Look through the material below and copy every line containing the word "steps".
═══ Raw data
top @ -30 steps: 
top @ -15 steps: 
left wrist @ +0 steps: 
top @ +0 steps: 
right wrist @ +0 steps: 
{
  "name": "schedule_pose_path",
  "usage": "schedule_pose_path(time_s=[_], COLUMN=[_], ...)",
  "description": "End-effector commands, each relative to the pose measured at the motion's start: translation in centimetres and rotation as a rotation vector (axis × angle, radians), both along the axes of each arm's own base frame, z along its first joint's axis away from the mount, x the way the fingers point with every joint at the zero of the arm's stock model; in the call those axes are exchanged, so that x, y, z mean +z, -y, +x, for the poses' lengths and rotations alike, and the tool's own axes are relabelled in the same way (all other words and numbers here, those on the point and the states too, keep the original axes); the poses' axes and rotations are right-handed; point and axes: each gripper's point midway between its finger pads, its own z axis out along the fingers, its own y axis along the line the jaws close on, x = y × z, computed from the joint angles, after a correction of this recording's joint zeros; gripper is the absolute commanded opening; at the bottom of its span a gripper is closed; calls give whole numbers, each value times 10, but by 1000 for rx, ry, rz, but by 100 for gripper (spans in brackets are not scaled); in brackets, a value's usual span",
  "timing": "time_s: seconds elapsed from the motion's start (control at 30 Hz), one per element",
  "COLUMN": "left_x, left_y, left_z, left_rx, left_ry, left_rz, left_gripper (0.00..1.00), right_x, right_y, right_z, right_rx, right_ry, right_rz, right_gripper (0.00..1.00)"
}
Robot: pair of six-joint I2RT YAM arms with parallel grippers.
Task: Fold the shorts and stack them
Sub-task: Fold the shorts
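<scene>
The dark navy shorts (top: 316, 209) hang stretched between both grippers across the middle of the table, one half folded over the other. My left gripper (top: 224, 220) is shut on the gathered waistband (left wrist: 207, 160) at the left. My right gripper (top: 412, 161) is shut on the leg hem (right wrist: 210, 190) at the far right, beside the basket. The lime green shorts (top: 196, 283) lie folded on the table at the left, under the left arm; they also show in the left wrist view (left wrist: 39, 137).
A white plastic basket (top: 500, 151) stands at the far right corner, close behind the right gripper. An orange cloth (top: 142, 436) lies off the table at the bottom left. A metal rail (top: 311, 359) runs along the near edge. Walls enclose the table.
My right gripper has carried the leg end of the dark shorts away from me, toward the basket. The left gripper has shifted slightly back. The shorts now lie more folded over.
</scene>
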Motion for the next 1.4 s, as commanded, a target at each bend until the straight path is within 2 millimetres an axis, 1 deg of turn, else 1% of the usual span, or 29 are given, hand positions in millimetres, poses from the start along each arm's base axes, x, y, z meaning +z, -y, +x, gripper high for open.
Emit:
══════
• [Answer to the problem]:
top @ -30 steps: 
top @ -15 steps: 
left wrist @ +0 steps: 
top @ +0 steps: 
right wrist @ +0 steps: 

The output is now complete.